著者が入手した「俺たちの朝」の一場面が使われた記念乗車券

 キャンストで葉山に常駐していたこの夏、愛車の中古コロナで湘南道路を走っているときに女性2人組にヒッチハイクされたことがあった。あれはすぐ横を江ノ電が走ってくる区間だったはずだから、七里ヶ浜か鎌倉高校前あたり。2人ともレイバン風のナス型のサングラスをかけた、はすなサーファーガールという感じだった。
 僕は店で販売しているグッズの集金か何かを頼まれて、藤沢か茅ヶ崎方面の会社へ向かう途中だったと思う。僕のコロナは1970年代初めのあまりイケてないセダン型(おじさんの会社で長く使っていた営業車)で、後部座席に乗りこんだ彼女たちは「ダサい車でも乗ってけりゃいい」みたいな感じでふんぞり返っていた。
 彼女たちの行き先は茅ヶ崎のサーフショップ「ゴッデス」ではなかったか? この半年くらい前に出たユーミンのアルバム「14番目の月」に収録された「天気雨」という曲のなかでも“サーフボード直しにゴッデスまで”と、八王子から相模線に乗って茅ヶ崎の店へ行く状況が歌われていた有名店である。
 ゴッデスがあるのは中海岸という海岸ぞいだったが、指示に従って駅の方へ行ったような気もするから、ゴッデスという行き先はユーミンの歌の世界を重ねてできあがった“後付けの記憶”かもしれない。
 キャンストの催物係をやっていたこの夏は、8月9日の「松本ちえこデー」(前回参照)が終わった後くらいから曇りがちの日が多くなって、そのうち雨降りの日が続くようになった。僕は当時から“天気図好き”だったのでよくおぼえているが、関東の南方沖に台風とまでいかない熱帯低気圧がしばらく居座っていたのである。やがてそこに向かって冷涼な北東気流が入ってきて肌寒くなった。イーグルスやタカナカの夏のサウンドは似合わないので、僕はDJルームに入って前年の暮れに原宿のメロディーハウスで買ったフィル・スペクターのクリスマスアルバムをかけた。
 キャンストは8月22日に閉店したが、その後1週間ほどかけて店を解体し、後片づけをする。そんな晩夏になって、また暑さがぶり返してきた。キャンストの期間中は原則として外食禁止(合宿所で部員の食事当番が作ったメシを食べる)だったが、後片づけの期間の夜は何台かの車に分乗して、逗子や鎌倉あたりのドライブインレストランに食事に繰り出した。
 とある夜、江の島へ渡る橋の横の駐車場でロケット花火を上げて、不二家とガソリンスタンドのESSOが共同でやっているような「エッソシェフ」というドライブインレストランでメシを食い、僕のコロナを含めて3台の車に分乗して合宿所へ引きあげていくときのことだった。
 江の島からR134を東進していく途中、先頭を走る店長・Sのブルーバードから後続の合宿所長・Yのギャランシグマや僕のコロナを狙ってネズミ花火が投げられた。発火した花火はYの車底を通りぬけて最後尾の僕の車の下でスパークしたり、さらにその後ろでパチパチと火花を散らしているものもあった。
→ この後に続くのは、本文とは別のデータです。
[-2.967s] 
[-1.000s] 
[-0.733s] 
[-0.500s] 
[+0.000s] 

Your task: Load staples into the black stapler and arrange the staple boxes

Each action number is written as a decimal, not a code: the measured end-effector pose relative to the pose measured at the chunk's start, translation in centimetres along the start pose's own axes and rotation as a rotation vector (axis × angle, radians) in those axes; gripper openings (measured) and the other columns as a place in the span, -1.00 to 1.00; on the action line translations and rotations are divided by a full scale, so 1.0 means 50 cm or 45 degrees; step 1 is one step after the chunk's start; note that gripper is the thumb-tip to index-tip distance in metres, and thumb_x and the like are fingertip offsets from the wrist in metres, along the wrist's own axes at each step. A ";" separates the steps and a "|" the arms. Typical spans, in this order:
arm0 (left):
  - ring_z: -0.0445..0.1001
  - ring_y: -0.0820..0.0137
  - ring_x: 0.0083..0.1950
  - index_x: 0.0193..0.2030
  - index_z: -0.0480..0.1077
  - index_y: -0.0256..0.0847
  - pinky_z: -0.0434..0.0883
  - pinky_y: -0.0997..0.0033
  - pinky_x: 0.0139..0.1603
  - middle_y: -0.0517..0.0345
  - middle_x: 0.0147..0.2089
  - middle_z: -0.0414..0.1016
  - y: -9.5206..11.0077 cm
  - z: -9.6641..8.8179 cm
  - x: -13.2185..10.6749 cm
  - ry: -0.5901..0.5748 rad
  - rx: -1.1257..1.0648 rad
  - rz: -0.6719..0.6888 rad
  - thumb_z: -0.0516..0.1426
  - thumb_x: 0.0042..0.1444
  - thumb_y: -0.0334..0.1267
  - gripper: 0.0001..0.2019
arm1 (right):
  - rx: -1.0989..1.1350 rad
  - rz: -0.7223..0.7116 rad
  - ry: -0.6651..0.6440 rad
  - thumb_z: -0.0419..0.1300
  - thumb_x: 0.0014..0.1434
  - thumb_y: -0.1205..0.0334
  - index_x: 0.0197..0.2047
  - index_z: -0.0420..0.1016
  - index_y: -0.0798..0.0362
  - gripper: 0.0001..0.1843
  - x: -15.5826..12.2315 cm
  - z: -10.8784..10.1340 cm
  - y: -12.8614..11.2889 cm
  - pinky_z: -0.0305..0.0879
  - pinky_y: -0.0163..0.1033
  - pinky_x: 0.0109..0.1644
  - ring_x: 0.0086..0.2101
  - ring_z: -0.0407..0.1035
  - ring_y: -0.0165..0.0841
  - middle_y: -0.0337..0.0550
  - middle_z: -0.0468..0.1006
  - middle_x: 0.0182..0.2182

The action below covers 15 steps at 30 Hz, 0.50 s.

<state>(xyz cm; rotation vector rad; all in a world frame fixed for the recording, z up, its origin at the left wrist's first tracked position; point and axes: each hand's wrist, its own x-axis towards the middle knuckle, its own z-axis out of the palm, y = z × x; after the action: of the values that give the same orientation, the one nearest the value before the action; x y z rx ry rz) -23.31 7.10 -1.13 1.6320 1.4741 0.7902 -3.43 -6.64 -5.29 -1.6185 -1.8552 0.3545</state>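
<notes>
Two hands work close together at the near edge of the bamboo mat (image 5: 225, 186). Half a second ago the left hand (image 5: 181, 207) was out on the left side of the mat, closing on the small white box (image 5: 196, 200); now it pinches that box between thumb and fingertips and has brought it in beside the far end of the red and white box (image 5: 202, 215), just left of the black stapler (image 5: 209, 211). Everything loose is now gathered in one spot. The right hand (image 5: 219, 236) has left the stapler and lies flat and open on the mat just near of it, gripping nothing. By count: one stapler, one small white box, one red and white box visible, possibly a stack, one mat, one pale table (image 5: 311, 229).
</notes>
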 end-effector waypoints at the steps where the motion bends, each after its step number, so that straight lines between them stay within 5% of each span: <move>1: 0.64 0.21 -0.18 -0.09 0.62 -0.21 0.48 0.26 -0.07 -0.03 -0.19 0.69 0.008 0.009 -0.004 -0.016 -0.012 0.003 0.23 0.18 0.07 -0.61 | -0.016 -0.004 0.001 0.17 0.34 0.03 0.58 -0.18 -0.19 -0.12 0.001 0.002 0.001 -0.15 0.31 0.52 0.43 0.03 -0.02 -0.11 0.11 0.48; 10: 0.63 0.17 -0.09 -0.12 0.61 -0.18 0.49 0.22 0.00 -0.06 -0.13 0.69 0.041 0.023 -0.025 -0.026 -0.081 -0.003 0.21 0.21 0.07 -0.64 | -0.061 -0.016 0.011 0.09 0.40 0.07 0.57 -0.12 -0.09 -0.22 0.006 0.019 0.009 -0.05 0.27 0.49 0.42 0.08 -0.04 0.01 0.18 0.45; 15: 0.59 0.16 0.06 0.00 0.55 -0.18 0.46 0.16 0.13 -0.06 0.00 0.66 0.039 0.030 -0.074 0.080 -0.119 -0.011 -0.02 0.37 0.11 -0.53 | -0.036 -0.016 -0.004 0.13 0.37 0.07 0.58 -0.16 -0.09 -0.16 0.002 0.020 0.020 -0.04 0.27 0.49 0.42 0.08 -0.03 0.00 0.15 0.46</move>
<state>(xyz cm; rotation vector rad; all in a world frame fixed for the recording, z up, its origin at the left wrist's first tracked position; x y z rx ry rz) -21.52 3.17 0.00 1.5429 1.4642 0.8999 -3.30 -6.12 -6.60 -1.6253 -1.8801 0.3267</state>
 そんなことをしているうち、あのサングラスのヒッチハイク娘を乗っけた七里ヶ浜のあたりだろう。後方のワゴン車が対向車線に出てスピードをあげると、ちょっと車間の空いた僕のコロナの前にスッと割りこんできた。そして、ノロノロ走行を始めた。前を行く仲間のSやYの車とどんどん離れていく。こいつはおかしいぞ……と思って、前の白いワゴン車を凝視すると、最後部の窓にこちらをにらみつけるコワそうな若者の顔が見えた。
 稲村ヶ崎を過ぎ、由比ヶ浜も通り過ぎて、鎌倉駅の方へ行く道と分かれる滑川の交差点で前のワゴン車が停車した。ここで僕も車を停めるべきだったのかもしれないが、意を決してワゴン車の横を走りぬけて滑川交差点を左折、次の信号を右の路地へ曲がった。撒けたかな? 一瞬思ったが、そう甘くはない。コロナのバックミラーにライトを上向きにした車がぐんぐん大きくなってくる。傍らに消防団倉庫の赤ランプが薄気味悪く灯った、狭い一方通行路の一角で僕は車を停めた。なぜ、わざわざこんな寂しいところへ逃げてきてしまったのだろう。
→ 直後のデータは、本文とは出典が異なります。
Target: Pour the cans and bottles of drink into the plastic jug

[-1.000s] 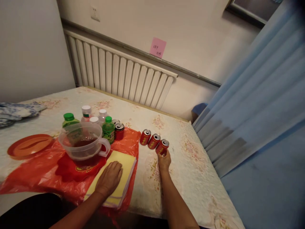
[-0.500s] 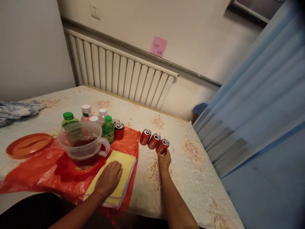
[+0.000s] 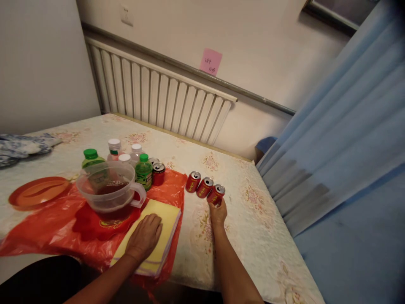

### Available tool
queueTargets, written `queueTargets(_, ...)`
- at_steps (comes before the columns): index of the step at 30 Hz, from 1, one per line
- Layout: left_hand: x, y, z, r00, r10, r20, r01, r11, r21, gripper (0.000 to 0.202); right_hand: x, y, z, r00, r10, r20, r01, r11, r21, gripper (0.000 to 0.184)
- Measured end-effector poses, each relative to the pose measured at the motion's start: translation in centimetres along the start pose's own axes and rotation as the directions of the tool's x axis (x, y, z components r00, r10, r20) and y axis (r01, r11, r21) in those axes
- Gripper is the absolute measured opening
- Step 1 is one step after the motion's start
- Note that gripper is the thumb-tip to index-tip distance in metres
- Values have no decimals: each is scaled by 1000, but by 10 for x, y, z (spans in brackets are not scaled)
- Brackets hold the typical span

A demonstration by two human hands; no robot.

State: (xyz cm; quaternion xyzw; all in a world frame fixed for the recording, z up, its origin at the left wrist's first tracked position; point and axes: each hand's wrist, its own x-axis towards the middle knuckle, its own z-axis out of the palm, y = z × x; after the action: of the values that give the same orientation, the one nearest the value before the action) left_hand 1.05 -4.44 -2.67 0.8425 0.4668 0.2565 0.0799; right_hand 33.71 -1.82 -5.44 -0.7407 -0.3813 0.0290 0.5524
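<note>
My left hand (image 3: 144,236) lies flat, fingers together, on a folded yellow cloth (image 3: 160,230) that rests on a red plastic bag (image 3: 47,230). My right hand (image 3: 218,213) reaches forward and its fingers close on the nearest of three red cans (image 3: 216,194); the other two cans (image 3: 199,184) stand in a row just left of it on the flowered cover. A clear plastic jug (image 3: 109,190) with dark liquid stands on the bag behind the cloth.
Behind the jug stand green-capped and white-capped bottles (image 3: 144,171) and two more red cans (image 3: 158,173). An orange lid (image 3: 39,192) lies at the left, a blue-white cloth (image 3: 22,145) farther left. A radiator (image 3: 158,99) lines the wall; a blue curtain (image 3: 341,147) hangs at the right.
</note>
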Motion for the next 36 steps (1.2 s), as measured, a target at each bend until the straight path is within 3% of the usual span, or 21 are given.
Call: queueTargets(36, 0, 0, -1, 1000, 14, 5, -14, 999, 29, 18, 0, -1, 1, 1000, 7, -12, -7, 1000, -27, 47)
 コロナの後ろに衝突するように急停車した白いワゴン車(トヨタのハイエースだったか?)から、濃紺のジャージ姿の4人組が降りてきた。意外にも男ばかりではなく、男女2名ずつ。カップルなのかもしれない。見るからに“ツッパリ暴走族”って感じだったが、ジャージの胸だったか、背だったかに記された〈極悪〉というグループの名を見て一段と寒気が走った。
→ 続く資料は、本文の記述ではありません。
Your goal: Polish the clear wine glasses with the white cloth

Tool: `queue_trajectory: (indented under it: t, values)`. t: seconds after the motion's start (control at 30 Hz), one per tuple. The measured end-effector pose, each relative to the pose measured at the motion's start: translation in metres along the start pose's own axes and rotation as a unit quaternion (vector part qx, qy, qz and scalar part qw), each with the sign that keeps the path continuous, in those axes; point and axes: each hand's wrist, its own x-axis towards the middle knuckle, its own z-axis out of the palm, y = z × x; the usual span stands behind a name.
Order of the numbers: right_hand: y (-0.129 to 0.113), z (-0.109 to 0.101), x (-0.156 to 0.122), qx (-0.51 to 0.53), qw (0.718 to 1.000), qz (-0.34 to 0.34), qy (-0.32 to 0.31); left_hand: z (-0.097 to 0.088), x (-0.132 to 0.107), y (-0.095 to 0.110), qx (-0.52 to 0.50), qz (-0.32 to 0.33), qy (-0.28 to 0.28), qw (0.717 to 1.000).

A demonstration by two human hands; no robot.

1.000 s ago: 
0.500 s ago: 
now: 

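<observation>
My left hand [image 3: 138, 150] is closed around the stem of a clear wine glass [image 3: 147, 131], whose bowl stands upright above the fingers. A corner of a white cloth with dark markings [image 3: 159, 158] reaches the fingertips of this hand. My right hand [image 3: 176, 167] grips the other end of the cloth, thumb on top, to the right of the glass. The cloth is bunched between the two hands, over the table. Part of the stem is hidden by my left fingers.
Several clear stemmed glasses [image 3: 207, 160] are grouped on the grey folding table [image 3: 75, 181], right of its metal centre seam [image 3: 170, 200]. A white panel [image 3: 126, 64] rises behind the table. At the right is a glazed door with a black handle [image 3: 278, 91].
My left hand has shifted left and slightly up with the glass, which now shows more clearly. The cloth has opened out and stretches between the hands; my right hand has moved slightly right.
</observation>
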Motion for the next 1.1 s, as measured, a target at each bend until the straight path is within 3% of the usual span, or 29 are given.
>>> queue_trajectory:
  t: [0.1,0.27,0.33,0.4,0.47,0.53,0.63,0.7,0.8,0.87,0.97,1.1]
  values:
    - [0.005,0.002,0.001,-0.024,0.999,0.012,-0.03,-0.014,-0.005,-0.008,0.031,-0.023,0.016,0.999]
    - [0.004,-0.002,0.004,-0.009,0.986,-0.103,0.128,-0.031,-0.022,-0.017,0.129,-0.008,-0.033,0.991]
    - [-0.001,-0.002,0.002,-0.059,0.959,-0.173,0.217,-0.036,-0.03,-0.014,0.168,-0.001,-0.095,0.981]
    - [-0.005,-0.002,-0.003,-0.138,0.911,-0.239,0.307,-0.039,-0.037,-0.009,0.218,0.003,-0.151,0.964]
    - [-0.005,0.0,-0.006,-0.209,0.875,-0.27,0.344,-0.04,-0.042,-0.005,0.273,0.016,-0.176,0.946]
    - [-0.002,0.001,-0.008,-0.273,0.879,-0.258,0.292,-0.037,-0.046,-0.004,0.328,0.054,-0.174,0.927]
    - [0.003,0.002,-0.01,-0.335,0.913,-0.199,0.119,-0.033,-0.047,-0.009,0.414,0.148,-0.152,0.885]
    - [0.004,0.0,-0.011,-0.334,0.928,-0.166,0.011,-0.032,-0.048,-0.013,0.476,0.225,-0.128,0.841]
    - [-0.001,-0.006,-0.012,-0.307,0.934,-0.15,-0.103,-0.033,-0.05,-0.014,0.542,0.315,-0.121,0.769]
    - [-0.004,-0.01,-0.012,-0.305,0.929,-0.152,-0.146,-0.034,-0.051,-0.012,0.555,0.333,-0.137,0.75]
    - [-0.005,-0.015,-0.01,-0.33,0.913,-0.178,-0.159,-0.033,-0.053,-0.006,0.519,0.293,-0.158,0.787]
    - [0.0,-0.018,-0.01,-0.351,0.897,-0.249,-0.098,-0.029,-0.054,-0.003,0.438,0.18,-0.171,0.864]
 そう、説明がおくれたが、わがコロナ車の乗員は僕を含めて男子4名。女子部員が乗っていなかったのは幸いだったが、ケンカになれた男は1人もいない。しかも僕以外の3人はメガネをかけており、彼ら極悪の連中が降りてくるのを見て一斉にメガネを外した。
 窓をドンドンと叩かれ、ドアにボスンと蹴りが入り、思わず僕がドアを開けた瞬間、ソリコミ頭のコワモテの男に引っぱり出されてゴツンと眉のあたりにパンチを食らった。うろたえているうちに、スッとコロナのエンジンキーを抜きとられた。
 「ざけんなよ、花火投げやがって」
 花火を投げたのは前走の別の車なのだが、そういう事情説明が通じる状況ではない。彼らは僕らが3台くらいでつるんでいるのを知っていて、つまり最後尾の僕らが生けにえになった、ということなのかもしれない。
 ともかく僕は平謝りして、エンジンキーを返してもらった。カネを脅し取られることはなかったが、案外冷静になった僕はトランクを開けて、キャンストで余った景品のTシャツやフリスビー……なんかを差し出してみたが、お気に召すものはなかったようだ。
 山猫みたいな攻撃的な吊り目の女が男に続いて放った言葉が忘れられない。
 「てめえら、カタギだろ?」
 堅気、じゃなかったら、どうなっていたのだろう。